Items listed in a dataset:

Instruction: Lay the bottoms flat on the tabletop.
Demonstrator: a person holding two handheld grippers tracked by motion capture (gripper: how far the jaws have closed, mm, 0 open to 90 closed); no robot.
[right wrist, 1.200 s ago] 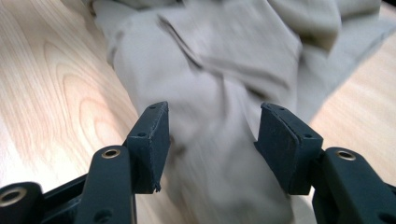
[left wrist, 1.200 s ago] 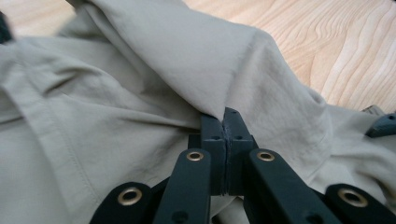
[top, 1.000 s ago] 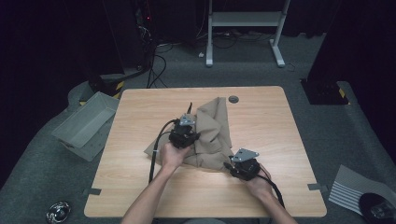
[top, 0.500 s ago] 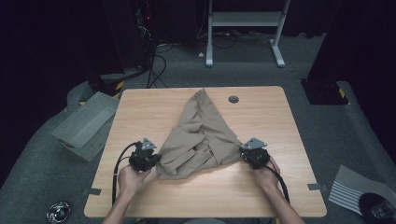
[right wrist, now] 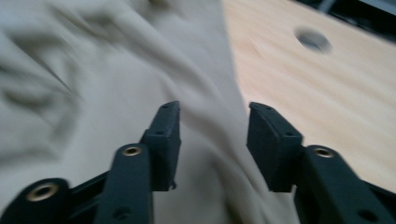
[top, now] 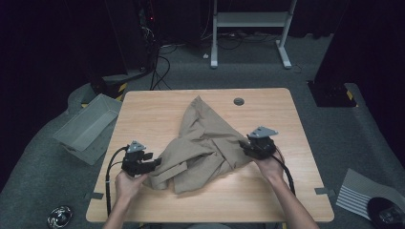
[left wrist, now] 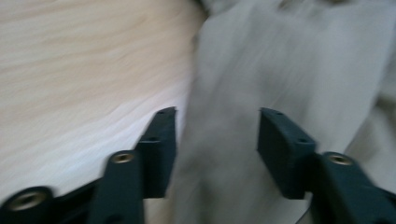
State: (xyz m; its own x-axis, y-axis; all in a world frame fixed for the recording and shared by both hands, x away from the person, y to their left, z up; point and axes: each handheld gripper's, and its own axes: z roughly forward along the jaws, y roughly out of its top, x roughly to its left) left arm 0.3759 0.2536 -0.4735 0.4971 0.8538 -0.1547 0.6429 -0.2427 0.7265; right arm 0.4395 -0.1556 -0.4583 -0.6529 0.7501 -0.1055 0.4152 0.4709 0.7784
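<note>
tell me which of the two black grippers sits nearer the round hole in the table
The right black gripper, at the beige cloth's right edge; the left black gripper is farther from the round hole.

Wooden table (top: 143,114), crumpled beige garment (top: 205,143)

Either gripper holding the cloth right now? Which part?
Nothing is held. The left gripper and right gripper have both just opened; the cloth lies between their jaws, at its left and right edges.

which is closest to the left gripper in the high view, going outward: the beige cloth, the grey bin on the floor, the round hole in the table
From the left gripper:
1. beige cloth, right beside its jaws.
2. grey bin, on the floor off the table's left edge.
3. round hole, near the table's far edge.
</note>
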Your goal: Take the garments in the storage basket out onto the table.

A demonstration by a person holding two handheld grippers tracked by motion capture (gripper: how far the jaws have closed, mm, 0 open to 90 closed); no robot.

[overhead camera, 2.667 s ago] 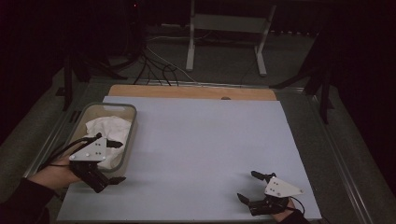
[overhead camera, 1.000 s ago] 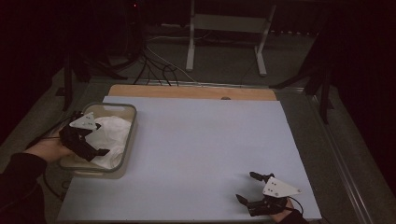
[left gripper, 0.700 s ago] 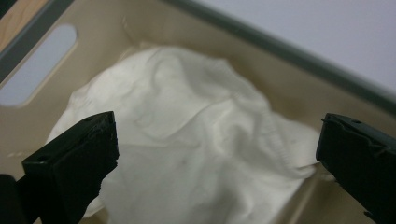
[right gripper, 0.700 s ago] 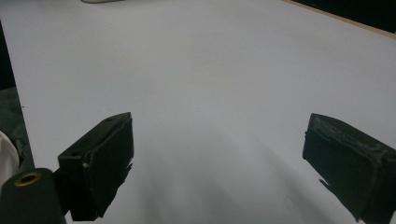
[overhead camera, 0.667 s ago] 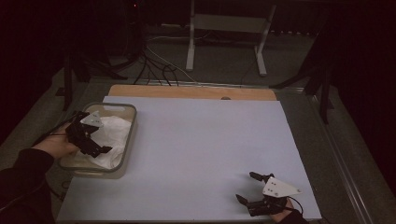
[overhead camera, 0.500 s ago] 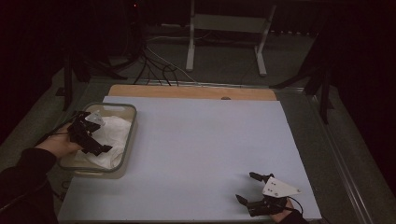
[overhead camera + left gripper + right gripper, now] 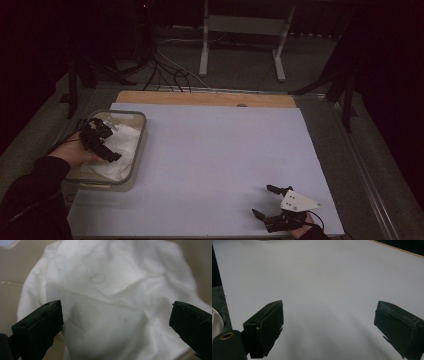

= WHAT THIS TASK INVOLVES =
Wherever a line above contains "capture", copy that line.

= OUTPUT BELOW =
Demonstrator: a person holding two handheld grippers tracked by motion capture (gripper: how far the jaws have closed, mm, 0 open to 90 closed); no robot.
A demonstration by a person holding two handheld grippers tracked by motion capture (gripper: how far the jaws have closed, mm, 0 open to 90 closed); no robot.

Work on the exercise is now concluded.